Grevers G
Department of Otorhinolaryngology, Head and Neck Surgery, University of Munich, Munich, Germany.
Rhinology. 2001 Mar;39(1):1-4.
To determine typical locations for traumatic lesions of the anterior skull base during endoscopic sinus surgery.
In this retrospective study 12 patients were included who had undergone endoscopic sinus surgery for nasal polyposis and were referred to the author for revision surgery after iatrogenic trauma of the anterior skull base during the procedure. Each patient had been operated by a different surgeon, all of the physicians being in an advanced stage of their surgical career and being board certified otolaryngologists.
During endoscopically controlled revision surgery, all lesions could be detected, 10 of them being located in the ethmoid roof, while one injury had occurred in the lateral lamella of the cribriform plate and another one in the olfactory groove between the medial turbinate and the nasal septum.
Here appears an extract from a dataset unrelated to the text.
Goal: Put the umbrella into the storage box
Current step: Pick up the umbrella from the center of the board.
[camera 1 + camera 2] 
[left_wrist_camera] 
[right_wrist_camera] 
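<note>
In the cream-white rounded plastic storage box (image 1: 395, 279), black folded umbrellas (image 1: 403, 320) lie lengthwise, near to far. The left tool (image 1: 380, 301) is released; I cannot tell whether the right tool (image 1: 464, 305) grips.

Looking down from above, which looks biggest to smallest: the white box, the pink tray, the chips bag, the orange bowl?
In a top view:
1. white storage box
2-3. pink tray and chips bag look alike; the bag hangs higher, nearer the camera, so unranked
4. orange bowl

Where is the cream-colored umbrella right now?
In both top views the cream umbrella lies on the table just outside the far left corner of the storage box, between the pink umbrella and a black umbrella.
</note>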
In contrast to reports in the literature, the preferred site for anterior skull base injuries during endoscopic sinus surgery in our group was not the lateral lamella of the cribriform plate, but the anterior part of the ethmoid roof, just behind the frontal recess. Apparently the course of the ethmoid roof might be misinterpreted during sinus surgery even by surgeons who are familiar with the operative technique.
确定鼻内镜鼻窦手术中前颅底创伤性病变的典型位置。
在这项回顾性研究中,纳入了12例因鼻息肉接受鼻内镜鼻窦手术的患者,这些患者在手术过程中发生前颅底医源性创伤后被转介给作者进行翻修手术。每位患者均由不同的外科医生进行手术,所有医生均处于其外科职业生涯的高级阶段且均为获得委员会认证的耳鼻喉科医生。
在内镜控制下的翻修手术中,所有病变均能被检测到,其中10处位于筛窦顶部,1处发生在筛板外侧薄板,另1处位于中鼻甲与鼻中隔之间的嗅沟。
与文献报道相反,在我们的研究组中,鼻内镜鼻窦手术期间前颅底损伤的首选部位不是筛板外侧薄板,而是额隐窝后方的筛窦顶部前部。显然,即使是熟悉手术技术的外科医生,在鼻窦手术过程中也可能会误解筛窦顶部的走行。